Closed enesdoruk closed 2 years ago
Hey @enesdoruk, I am too experiencing the slow training. Any solutions @ybkscht ?
model is training one v100 GPU, 1.5k data, phi=3 and batch size=4, it is 2 days and epoch is 150. It is too slow @ybkscht @satpalsr
Hi @enesdoruk ,
it sounds like the bottleneck in your case is not the GPU but instead loading, preprocessing and getting the data fast enough to your GPU (the generator part). You can try using the --multiprocessing argument which starts multiple generator processes and should speed up your training if the generator is the bottleneck. But please note that from my experience using multiprocessing can cause problems, especially with windows. You can also try setting the --workers argument higher which starts multiple generator threads (in case multiprocessing is False). Because of GIL the generator is not really parallelized using multiple threads but as far as I know it can speed up IO (loading data from disk).
If your dataset is small enough to fit into your memory you can also try this to skip accessing the disk for each example which is quiet expensive.
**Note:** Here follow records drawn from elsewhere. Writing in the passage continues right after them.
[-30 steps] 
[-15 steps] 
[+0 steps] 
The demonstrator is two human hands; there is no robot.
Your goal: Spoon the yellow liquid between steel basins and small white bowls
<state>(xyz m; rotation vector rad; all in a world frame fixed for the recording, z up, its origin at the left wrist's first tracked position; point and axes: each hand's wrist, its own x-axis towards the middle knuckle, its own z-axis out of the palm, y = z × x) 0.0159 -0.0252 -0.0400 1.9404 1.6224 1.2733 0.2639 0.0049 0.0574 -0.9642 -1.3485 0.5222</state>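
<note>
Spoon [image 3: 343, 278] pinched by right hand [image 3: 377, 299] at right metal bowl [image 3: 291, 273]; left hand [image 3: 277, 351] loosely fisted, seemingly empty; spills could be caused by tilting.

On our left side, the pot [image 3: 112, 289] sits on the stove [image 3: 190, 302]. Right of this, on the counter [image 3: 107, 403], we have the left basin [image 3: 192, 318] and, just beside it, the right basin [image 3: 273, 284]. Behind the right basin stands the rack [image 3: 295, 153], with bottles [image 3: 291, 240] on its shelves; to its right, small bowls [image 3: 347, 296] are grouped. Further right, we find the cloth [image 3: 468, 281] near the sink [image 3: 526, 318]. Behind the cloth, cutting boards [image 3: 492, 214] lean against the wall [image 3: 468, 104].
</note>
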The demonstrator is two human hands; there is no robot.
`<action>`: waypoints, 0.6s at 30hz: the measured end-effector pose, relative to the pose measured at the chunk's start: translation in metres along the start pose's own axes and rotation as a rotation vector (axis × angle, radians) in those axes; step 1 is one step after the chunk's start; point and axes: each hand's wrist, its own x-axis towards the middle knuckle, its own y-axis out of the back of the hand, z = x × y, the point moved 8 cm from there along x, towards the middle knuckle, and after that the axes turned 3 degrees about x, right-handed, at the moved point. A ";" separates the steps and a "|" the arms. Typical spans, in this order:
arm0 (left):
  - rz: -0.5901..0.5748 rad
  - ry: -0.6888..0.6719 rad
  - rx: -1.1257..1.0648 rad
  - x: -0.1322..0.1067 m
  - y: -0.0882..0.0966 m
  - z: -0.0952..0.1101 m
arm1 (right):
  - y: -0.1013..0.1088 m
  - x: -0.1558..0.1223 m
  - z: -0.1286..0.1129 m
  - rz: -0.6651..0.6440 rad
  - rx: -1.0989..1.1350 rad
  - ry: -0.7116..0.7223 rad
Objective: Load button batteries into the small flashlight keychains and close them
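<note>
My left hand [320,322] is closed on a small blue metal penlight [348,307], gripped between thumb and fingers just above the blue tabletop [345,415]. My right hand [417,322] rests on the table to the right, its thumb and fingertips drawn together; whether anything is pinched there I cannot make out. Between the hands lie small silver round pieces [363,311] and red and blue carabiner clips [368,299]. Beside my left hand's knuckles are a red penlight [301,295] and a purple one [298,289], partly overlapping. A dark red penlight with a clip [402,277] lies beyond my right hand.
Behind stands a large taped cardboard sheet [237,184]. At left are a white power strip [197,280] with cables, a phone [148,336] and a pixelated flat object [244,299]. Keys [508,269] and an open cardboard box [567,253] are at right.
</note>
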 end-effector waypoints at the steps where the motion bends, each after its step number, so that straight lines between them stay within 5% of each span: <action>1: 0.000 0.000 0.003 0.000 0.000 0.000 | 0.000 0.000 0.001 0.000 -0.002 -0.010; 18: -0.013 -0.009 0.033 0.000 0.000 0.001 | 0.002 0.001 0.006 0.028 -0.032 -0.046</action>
So basically you should try to speed up the data loading and preprocessing part.
Sincerely, Yannick
I am using 12 workers and I tried to use multiprocessing but when I multiprocessing active, training not started and did not give a reaction(not error or warning) @ybkscht.
" If your dataset is small enough to fit into your memory you can also try this to skip accessing the disk for each example which is quiet expensive. " I don't understand this sentence. @ybkscht
And i want to one example, i used three different GPU in different training: one gtx1080, one gtx1660, one tesla v100. when I starting with BS 1 phi 0 and same dataset, training time almost same, there is small soo difference @ybkscht
The generator loads every image and annotation file from your disk when creating a new batch and this is a quiet expensive operation and it is possible that it is the bottleneck in your case. So instead of having to load every example always from disk, you can try to load the dataset into your memory at beginning. You can either try using ramdisk or to change the generator so that it loads the dataset into memory in the init method. But as already mentioned this works only if your dataset is small enough to fit into your memory.
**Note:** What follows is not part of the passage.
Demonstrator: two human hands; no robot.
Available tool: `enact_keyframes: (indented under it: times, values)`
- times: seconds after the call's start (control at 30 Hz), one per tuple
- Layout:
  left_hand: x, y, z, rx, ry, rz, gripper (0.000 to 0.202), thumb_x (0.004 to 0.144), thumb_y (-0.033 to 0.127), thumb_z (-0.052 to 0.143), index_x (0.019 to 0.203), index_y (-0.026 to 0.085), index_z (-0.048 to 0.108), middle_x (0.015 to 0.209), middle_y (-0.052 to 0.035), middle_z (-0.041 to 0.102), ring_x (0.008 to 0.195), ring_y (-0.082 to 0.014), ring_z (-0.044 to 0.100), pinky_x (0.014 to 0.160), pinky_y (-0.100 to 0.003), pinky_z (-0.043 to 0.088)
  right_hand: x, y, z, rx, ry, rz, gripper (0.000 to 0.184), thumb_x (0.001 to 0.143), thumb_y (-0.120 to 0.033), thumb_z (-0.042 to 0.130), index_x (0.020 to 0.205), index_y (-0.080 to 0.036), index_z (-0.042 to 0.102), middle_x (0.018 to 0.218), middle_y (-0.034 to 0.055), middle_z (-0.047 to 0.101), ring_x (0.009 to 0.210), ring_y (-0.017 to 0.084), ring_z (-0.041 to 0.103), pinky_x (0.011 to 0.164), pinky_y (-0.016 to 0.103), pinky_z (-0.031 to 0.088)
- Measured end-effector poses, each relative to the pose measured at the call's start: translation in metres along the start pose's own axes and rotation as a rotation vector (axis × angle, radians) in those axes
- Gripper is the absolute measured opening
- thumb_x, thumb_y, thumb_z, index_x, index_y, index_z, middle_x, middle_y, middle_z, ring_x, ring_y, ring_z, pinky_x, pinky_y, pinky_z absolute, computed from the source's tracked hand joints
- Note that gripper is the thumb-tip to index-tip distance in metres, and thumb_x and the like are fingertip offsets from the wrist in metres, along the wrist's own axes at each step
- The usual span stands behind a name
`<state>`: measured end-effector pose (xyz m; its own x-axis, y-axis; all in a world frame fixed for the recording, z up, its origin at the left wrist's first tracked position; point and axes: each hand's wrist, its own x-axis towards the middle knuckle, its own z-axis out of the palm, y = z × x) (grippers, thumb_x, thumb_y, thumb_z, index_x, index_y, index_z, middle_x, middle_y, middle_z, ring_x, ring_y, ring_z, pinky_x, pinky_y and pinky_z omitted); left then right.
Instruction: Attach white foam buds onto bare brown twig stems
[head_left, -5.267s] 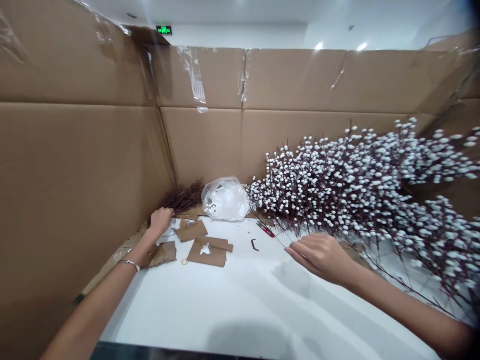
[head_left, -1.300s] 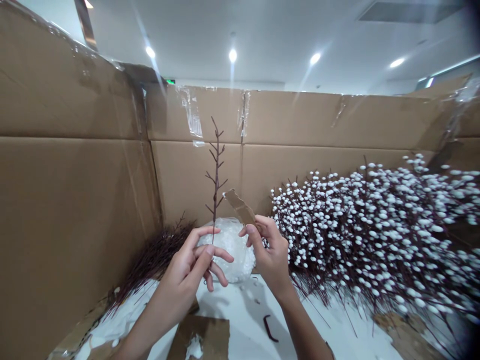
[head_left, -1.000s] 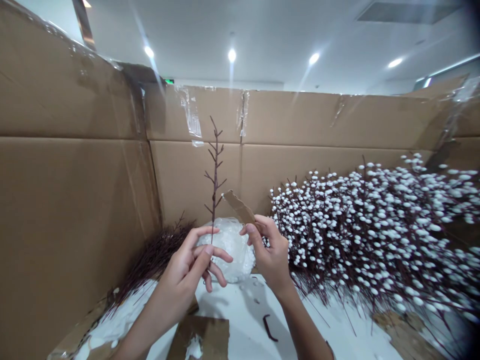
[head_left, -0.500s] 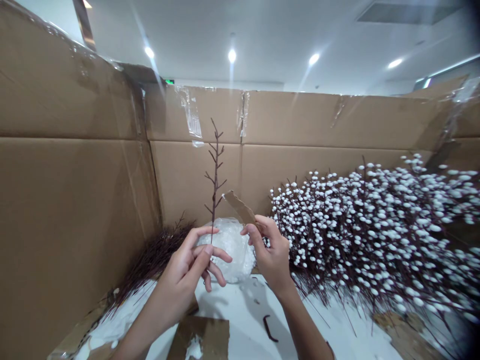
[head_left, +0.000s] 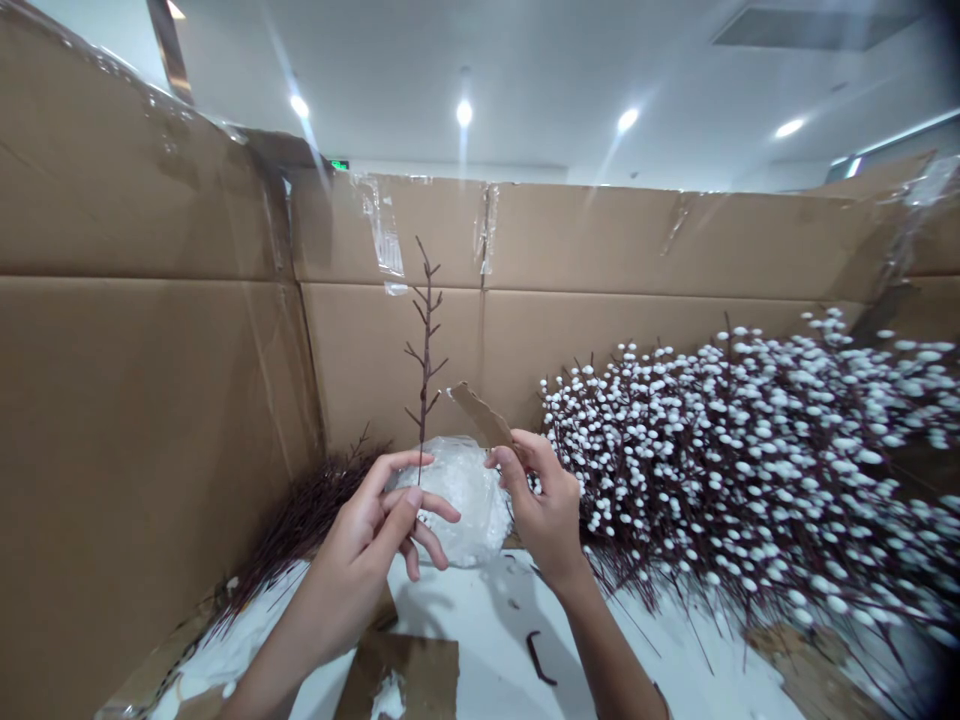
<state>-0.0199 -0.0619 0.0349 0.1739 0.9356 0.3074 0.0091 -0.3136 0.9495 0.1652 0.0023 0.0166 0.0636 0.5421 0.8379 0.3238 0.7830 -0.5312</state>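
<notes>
the left hand (head_left: 375, 535) is pinching one bare twig (head_left: 425, 350) by its thin stem, with its other fingers spreading out. the twig is pointing up in the middle, in front of the far cardboard wall (head_left: 600, 325). the right hand (head_left: 544, 505) is pinching one cardboard strip (head_left: 480, 415), and its tip is pointing at the twig, very near; touching or not is hard to tell. the step in hand seems to be working on the twig with the strip, so the next move is likely calling for a still twig and a gentle right hand. one clear bag (head_left: 469, 510) is sitting behind the hands. bare twigs (head_left: 300, 520) on the left and white-berry twigs (head_left: 720, 460) on the right are lying in piles, too many to count.
</notes>
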Motion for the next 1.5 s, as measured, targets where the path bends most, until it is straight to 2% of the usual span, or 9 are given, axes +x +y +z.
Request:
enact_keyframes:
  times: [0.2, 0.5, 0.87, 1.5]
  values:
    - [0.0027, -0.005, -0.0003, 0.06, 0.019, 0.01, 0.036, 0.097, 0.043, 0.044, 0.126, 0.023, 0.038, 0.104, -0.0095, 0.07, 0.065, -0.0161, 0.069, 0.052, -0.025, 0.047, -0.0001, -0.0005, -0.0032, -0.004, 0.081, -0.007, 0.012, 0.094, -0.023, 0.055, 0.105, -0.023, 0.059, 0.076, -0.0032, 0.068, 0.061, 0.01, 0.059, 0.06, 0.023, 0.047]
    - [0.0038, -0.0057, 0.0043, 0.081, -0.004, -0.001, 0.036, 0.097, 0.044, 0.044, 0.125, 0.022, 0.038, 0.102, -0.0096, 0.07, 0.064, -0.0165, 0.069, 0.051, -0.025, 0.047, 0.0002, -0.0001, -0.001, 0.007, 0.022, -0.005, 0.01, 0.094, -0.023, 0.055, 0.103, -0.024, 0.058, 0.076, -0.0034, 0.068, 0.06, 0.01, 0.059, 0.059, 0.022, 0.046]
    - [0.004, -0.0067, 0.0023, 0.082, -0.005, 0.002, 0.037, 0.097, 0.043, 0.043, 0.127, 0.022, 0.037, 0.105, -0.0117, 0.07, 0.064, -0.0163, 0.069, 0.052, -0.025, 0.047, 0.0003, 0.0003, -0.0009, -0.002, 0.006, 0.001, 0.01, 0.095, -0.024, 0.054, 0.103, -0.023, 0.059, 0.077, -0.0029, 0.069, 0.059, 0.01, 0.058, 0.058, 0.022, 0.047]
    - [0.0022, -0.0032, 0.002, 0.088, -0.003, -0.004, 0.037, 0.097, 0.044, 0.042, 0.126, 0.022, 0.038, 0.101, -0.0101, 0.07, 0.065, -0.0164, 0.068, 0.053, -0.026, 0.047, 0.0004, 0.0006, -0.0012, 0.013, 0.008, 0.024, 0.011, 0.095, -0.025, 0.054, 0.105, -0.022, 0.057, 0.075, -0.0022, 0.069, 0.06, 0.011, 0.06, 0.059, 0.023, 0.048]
Do you think what is the problem for multiprocessing, I activated multiprocessing and waited 30 minutes, there is no reaction @ybkscht
I don't really know what the problem here is but I often had and still have problems trying to use multiprocessing with tensorflow, especially under windows.
finally, which changing should i do in this project for generator. which file and which line, can you explain changing for generator loads. @ybkscht and can I set multiprocessing True and worker bigger than 0 same time.
In generators/linemod.py (and occlusion.py) the paths to all images and masks of your dataset are currently stored in lists. And if the generator needs to generate a batch (getitem method of the generator base class in generators/common.py) then the needed images and masks are loaded from disk using the paths stored in the lists (load_image and load_mask methods in generators/linemod.py).
So you can try to load all images and masks in the init method of linemod.py and store them in lists and change the load_image and load_masks methods, so that they only return the images from the lists instead of having them to load from disk.
For example add this in the init method of LineModGenerator in linemod.py after shuffling the dataset (line 123):
self.all_images = []
for path_to_image in self.image_paths:
#from load_image method
image = cv2.imread(path_to_image)
image = cv2.cvtColor(image, cv2.COLOR_BGR2RGB)
self.all_images.append(image)
self.all_masks = []
for path_to_mask in self.mask_paths:
#from load_mask method
mask = cv2.imread(path_to_mask)
self.all_masks.append(mask)
And then change the load_image and load_mask methods of LineModGenerator in linemod.py:
def load_image(self, image_index):
""" Load an image at the image_index.
"""
return copy.deepcopy(self.all_images[image_index])
def load_mask(self, image_index):
""" Load mask at the image_index.
"""
return copy.deepcopy(self.all_masks[image_index])
Please note that this is just some example code I wrote down quickly and didn't test if it works, so maybe you have to fix some bugs. But it should be a good starting point and give you the idea.
If multiprocessing doesn't work you should set it to False but not use it with workers = 0 because then everything runs sequential and is probably relatively slow.
Thanks, @ybkscht, it works. There is no huge difference but a bit faster. I will try v100 GPU. I use multiprocessing with workers 0, when I deactivate multiprocessing, I set workers > 0.
Hi i have gtx1080 grapgics card and one epoch takes 5 minutes. And when i use tesla v100 on google cloud computing, takes 5 minutes too. I cant understand, How i can solve and what is the problem?